### Your assignment
Write the lines below out exactly, dropping each picture.

### Source data
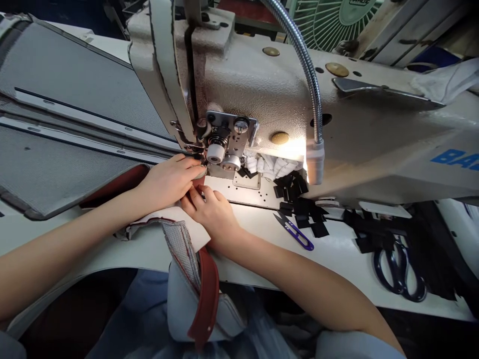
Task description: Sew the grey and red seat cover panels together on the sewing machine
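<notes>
A sewn piece of grey and dark red material (207, 294) runs from the sewing machine (258, 85) over the table edge onto the person's lap. My left hand (170, 179) is closed over it close to the needle area, fingertips beside the presser foot, which is mostly hidden. Just to the right and nearer to me, my right hand (213, 214) pinches the material with bent fingers. The fingertips of both hands nearly meet. A white flap (198, 232) of the piece sticks out under my right wrist.
Large grey panels (82, 75) with dark edging lie left of the machine. Purple-handled thread snips (297, 234), black fabric tabs (299, 199), white folded strips (275, 165) and dark-handled scissors (398, 274) lie to the right. A flexible lamp (315, 154) hangs over the bed; a green fan (333, 25) stands behind.
</notes>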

### Solution for this exercise
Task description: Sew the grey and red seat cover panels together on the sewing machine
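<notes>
A sewn piece of grey and dark red material (207, 294) runs from the sewing machine (258, 85) over the table edge onto the person's lap. My left hand (170, 179) is closed over it close to the needle area, fingertips beside the presser foot, which is mostly hidden. Just to the right and nearer to me, my right hand (213, 214) pinches the material with bent fingers. The fingertips of both hands nearly meet. A white flap (198, 232) of the piece sticks out under my right wrist.
Large grey panels (82, 75) with dark edging lie left of the machine. Purple-handled thread snips (297, 234), black fabric tabs (299, 199), white folded strips (275, 165) and dark-handled scissors (398, 274) lie to the right. A flexible lamp (315, 154) hangs over the bed; a green fan (333, 25) stands behind.
</notes>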

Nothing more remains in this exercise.